One aspect that has recently met with broad agreement is the presentation of the ADA data to the agencies. A harmonized approach has been proposed and published in the AAPS Journal Myler et al. AAPS J 24, 4 (2022). https://doi.org/10.1208/s12248-021-00649-y.
In addition to the ADA testing above, when ADA are present in pivotal clinical studies, an assessment of the functionality of the ADA is required. In other words, do the assays have a neutralising effect on drug activity? This will typically involve a cell-based assay that can demonstrate that the ADA found can inhibit the function of the drug. Examples include antibody dependent cytotoxicity assays (ADCC) or enzyme inhibition assays, depending on the mode of action of the drug.
Immunogenicity is clearly complex, and within drug development, when approaching the regulatory agencies, a broader package of work is included termed the ‘immunogenicity risk assessment’. This contains much more than the assay data and includes the wider clinical considerations on the disease type immunological susceptibility and may consider previously licensed therapeutics that are of similar structure and likely to possess a similar immunogenicity.
With the advent of bispecific, tri specific antibody drugs, oligonucleotides, AAV (Adeno associated virus) based delivery systems, the world of immunogenicity testing is expanding. In many cases, the risk of immunogenicity may be low based on molecular structure, e.g., in the case of many oligonucleotides. With AAV delivery systems, the potential immunogenic moieties include viral proteins, oligonucleotides and the expressed protein product, of which the latter is generally considered the most likely to be immunogenic.
Currently, many biologic drugs have undergone rigorous evaluation for immunogenicity in preclinical studies and within clinical testing.
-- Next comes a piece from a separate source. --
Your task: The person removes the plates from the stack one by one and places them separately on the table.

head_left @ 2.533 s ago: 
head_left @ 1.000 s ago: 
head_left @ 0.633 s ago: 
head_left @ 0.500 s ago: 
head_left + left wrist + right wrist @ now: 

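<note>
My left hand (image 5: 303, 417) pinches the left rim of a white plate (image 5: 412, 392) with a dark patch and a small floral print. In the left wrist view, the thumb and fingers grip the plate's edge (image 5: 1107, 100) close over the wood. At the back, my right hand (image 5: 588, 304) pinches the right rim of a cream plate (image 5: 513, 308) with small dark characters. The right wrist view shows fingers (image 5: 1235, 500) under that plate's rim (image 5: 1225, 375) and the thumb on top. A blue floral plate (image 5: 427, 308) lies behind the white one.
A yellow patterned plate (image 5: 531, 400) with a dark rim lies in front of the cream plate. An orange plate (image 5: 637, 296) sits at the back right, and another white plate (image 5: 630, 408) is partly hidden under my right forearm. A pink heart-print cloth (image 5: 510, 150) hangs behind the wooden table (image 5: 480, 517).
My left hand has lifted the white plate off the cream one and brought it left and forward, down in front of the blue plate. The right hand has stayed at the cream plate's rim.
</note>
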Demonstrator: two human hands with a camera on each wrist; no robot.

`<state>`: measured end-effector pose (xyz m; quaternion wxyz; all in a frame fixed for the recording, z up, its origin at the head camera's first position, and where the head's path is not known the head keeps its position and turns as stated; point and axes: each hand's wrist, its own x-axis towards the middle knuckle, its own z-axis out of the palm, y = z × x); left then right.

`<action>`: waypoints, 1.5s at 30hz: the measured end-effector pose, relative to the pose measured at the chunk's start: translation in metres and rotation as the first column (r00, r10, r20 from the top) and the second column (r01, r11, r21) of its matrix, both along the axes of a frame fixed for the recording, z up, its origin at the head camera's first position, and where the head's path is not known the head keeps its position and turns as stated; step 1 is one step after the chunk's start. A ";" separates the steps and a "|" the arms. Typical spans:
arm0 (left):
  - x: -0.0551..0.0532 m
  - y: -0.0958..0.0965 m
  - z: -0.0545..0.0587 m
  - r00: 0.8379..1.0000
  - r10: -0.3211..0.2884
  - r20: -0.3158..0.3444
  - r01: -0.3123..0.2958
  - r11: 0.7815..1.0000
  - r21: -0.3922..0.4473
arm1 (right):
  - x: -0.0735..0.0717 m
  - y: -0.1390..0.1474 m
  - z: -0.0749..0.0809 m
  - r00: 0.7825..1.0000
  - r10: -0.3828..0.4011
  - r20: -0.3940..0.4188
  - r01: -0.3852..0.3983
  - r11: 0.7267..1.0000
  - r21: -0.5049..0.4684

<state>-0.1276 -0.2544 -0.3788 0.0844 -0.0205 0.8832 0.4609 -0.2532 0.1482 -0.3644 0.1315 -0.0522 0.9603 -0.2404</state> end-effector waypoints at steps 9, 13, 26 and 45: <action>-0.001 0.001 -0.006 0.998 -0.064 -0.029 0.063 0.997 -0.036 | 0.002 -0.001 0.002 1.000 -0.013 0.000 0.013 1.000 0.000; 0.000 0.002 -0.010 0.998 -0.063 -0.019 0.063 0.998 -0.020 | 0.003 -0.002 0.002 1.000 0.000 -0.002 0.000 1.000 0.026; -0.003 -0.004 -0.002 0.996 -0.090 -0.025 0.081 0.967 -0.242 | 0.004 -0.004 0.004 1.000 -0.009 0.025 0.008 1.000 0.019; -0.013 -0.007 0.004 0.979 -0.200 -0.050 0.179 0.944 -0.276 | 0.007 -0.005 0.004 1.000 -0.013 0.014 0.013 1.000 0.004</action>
Advancements in understanding the nature of therapeutic proteins and other biopharmaceuticals and specific regions of the structure that are more likely to induce an immune response have been studied, such that more ‘immunogenic’ regions can be engineered out of therapeutics in discovery or early development phases.
Refinements and strategies for immunogenicity assessment are an ongoing process and will no doubt evolve over time, but even with the increase in knowledge gained over several years of biotherapeutic development, Immunogenicity testing is of paramount importance, and there can be no complacency.